_Task to complete_:
Because the images are not wanted, restate every line below word for word without them.

_Data section_:
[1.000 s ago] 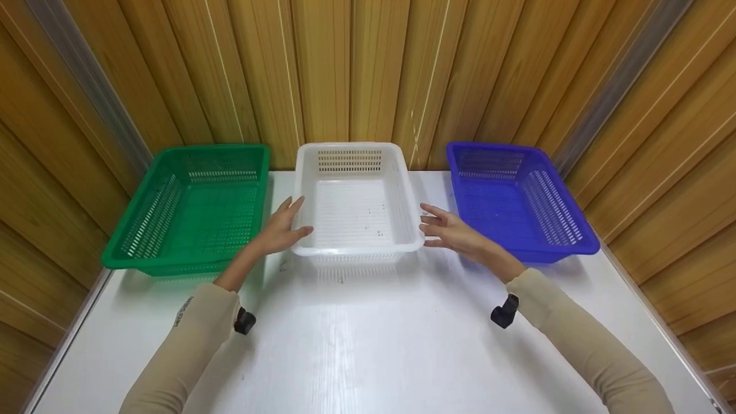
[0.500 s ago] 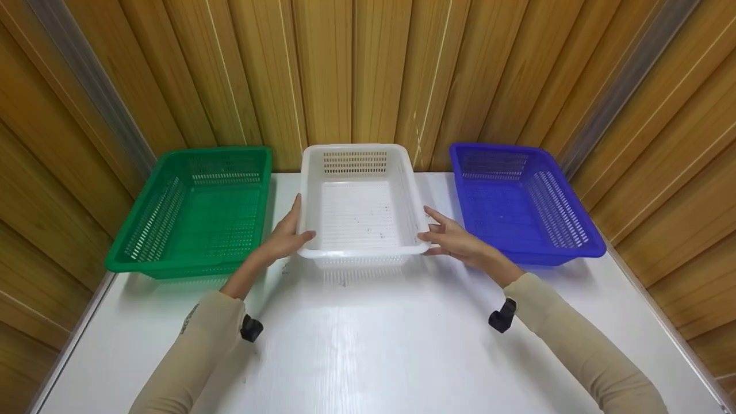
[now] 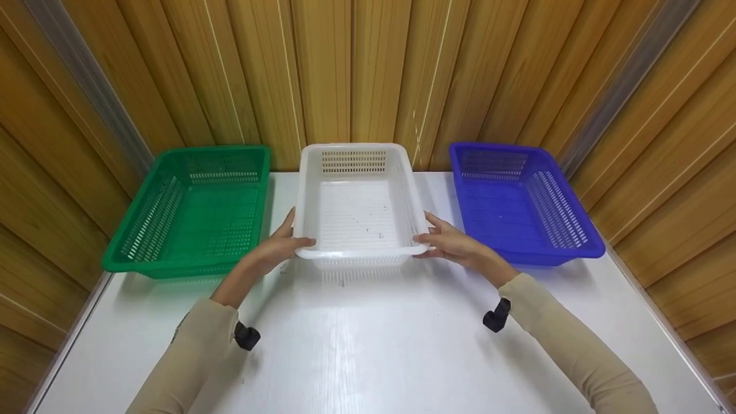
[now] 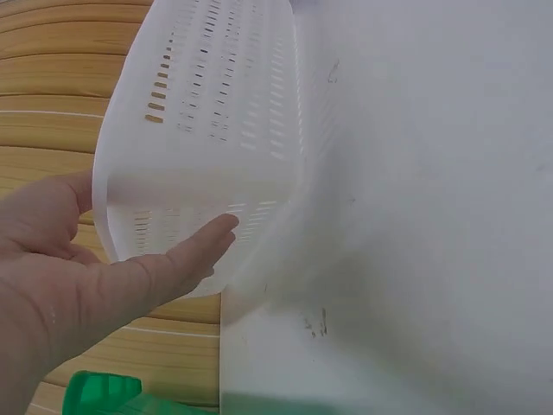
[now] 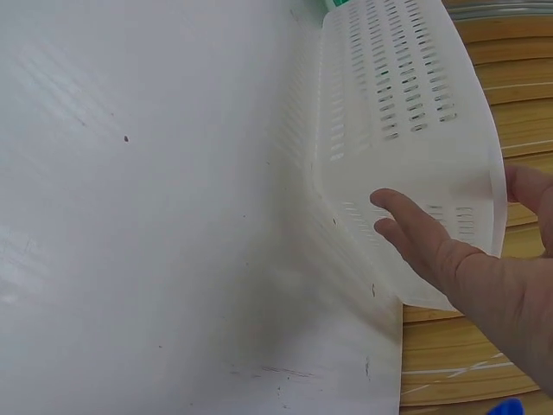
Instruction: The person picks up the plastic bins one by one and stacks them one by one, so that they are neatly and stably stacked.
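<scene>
A white perforated plastic basket (image 3: pixel 362 253) with nothing inside but a few dark specks stands on the white table between two other baskets. At its near left corner my left hand (image 3: pixel 270 253) grips the rim, thumb over the edge and fingers along the outer wall. My right hand (image 3: pixel 460 244) pinches the rim at the near right corner in the same way. In the left wrist view, the fingers lie against the basket's slotted side (image 4: pixel 207 164). From the right wrist view, two fingertips touch the outer wall (image 5: pixel 415 164), while the thumb is partly hidden behind the rim.
To the left stands a green perforated basket (image 3: pixel 172 267), and to the right a blue one (image 3: pixel 535 251). Wood-look panels (image 3: pixel 374 75) rise behind and on both sides of the white table (image 3: pixel 356 345). Small dark marks show on the tabletop.
Both hands have closed in on the white basket from its sides, and their thumbs have come over the rim. The basket itself has hardly shifted.
</scene>
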`<state>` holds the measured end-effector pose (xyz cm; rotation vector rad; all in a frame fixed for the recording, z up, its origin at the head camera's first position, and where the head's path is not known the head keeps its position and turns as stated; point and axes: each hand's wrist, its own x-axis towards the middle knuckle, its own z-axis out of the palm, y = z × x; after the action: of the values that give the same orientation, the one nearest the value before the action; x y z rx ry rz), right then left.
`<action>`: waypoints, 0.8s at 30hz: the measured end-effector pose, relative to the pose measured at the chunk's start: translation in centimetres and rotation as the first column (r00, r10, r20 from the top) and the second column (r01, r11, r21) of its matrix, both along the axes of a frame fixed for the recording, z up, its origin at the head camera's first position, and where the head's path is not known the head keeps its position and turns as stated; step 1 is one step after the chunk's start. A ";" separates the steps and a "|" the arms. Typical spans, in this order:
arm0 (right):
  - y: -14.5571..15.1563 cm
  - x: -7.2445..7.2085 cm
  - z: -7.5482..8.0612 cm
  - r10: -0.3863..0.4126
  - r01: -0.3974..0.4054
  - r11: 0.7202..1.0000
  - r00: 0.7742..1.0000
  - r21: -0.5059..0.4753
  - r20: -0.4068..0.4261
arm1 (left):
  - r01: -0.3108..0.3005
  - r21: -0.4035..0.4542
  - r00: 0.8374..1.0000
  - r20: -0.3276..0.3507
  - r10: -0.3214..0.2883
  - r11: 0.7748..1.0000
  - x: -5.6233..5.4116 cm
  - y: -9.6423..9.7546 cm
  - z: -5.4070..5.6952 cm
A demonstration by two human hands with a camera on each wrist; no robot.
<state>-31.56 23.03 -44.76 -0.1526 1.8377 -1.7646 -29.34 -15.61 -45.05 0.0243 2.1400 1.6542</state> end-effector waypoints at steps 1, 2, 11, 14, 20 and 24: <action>0.1 0.0 0.0 0.006 -0.006 1.000 1.000 -0.009 -0.002 | -0.004 0.023 1.000 0.009 0.004 1.000 0.1 0.0 0.0; 0.1 0.0 0.0 0.012 -0.012 1.000 1.000 -0.017 -0.008 | -0.008 0.049 1.000 0.019 0.007 0.999 0.2 0.1 0.0; 0.7 -0.2 -0.3 0.026 -0.029 0.998 0.998 -0.048 -0.055 | -0.052 0.143 0.995 0.089 0.039 0.988 0.2 0.1 0.0; 0.8 0.0 -0.2 0.026 -0.030 0.998 0.998 -0.061 -0.057 | -0.067 0.186 0.993 0.104 0.049 0.980 0.4 0.0 0.0; 0.9 0.5 0.6 0.029 -0.033 0.998 0.997 -0.054 -0.076 | -0.090 0.220 0.991 0.117 0.065 0.971 1.0 0.0 0.4; 0.9 0.7 1.1 0.031 -0.031 1.000 0.990 0.000 -0.140 | -0.095 0.199 0.991 0.112 0.073 0.975 1.2 -0.2 1.0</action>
<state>-30.91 23.96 -43.62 -0.3111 1.9206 -1.7735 -28.14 -15.76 -44.01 -0.0906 1.9117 1.8753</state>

_Problem solution_:
[1.000 s ago] 
[0.500 s ago] 
[now] 
[now] 
[now] 
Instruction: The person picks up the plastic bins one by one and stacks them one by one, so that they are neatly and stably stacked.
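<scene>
A white perforated plastic basket (image 3: pixel 362 253) with nothing inside but a few dark specks stands on the white table between two other baskets. At its near left corner my left hand (image 3: pixel 270 253) grips the rim, thumb over the edge and fingers along the outer wall. My right hand (image 3: pixel 460 244) pinches the rim at the near right corner in the same way. In the left wrist view, the fingers lie against the basket's slotted side (image 4: pixel 207 164). From the right wrist view, two fingertips touch the outer wall (image 5: pixel 415 164), while the thumb is partly hidden behind the rim.
To the left stands a green perforated basket (image 3: pixel 172 267), and to the right a blue one (image 3: pixel 535 251). Wood-look panels (image 3: pixel 374 75) rise behind and on both sides of the white table (image 3: pixel 356 345). Small dark marks show on the tabletop.
Both hands have closed in on the white basket from its sides, and their thumbs have come over the rim. The basket itself has hardly shifted.
</scene>
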`<state>` holds the measured end-effector pose (xyz cm; rotation vector rad; all in a frame fixed for the recording, z up, its origin at the head camera's first position, and where the head's path is not known the head keeps its position and turns as stated; point and axes: each hand's wrist, its own x-axis towards the middle knuckle, its own z-axis out of the palm, y = z × x; after the action: of the values that give the same orientation, the one nearest the value before the action; x y z rx ry rz), right then left.
`<action>`: waypoints, 0.8s at 30hz: the measured end-effector pose, relative to the pose measured at the chunk's start: translation in centimetres and rotation as the first column (r00, r10, r20 from the top) and the second column (r01, r11, r21) of its matrix, both along the axes of a frame fixed for the recording, z up, its origin at the head camera's first position, and where the head's path is not known the head keeps its position and turns as stated; step 1 is one step after the chunk's start. A ";" separates the steps and a "|" the arms. Typical spans, in this order:
arm0 (right):
  - y: -14.5571..15.1563 cm
  - x: -7.2445..7.2085 cm
  - z: -7.5482..8.0612 cm
  - r10: -0.3863..0.4126
  - r01: -0.3974..0.4054
  - r11: 0.7202..1.0000
  - r00: 0.7742..1.0000
  - r21: -0.5059..0.4753
  - r20: -0.4068..0.4261
arm1 (left):
  - r01: -0.3108..0.3005
  - r21: -0.4035..0.4542
  - r00: 0.8374..1.0000
  - r20: -0.3276..0.3507
  - r10: -0.3214..0.2883
  - r11: 0.7748..1.0000
  - x: -5.6233..5.4116 cm
  - y: -9.6423..9.7546 cm
  - z: -5.4070..5.6952 cm
A demonstration by two human hands with a camera on each wrist; no robot.
<state>-31.56 23.03 -44.76 -0.1526 1.8377 -1.7646 -29.34 -15.61 -45.05 0.0243 2.1400 1.6542</state> end-effector waypoints at steps 1, 2, 11, 14, 20 and 24: <action>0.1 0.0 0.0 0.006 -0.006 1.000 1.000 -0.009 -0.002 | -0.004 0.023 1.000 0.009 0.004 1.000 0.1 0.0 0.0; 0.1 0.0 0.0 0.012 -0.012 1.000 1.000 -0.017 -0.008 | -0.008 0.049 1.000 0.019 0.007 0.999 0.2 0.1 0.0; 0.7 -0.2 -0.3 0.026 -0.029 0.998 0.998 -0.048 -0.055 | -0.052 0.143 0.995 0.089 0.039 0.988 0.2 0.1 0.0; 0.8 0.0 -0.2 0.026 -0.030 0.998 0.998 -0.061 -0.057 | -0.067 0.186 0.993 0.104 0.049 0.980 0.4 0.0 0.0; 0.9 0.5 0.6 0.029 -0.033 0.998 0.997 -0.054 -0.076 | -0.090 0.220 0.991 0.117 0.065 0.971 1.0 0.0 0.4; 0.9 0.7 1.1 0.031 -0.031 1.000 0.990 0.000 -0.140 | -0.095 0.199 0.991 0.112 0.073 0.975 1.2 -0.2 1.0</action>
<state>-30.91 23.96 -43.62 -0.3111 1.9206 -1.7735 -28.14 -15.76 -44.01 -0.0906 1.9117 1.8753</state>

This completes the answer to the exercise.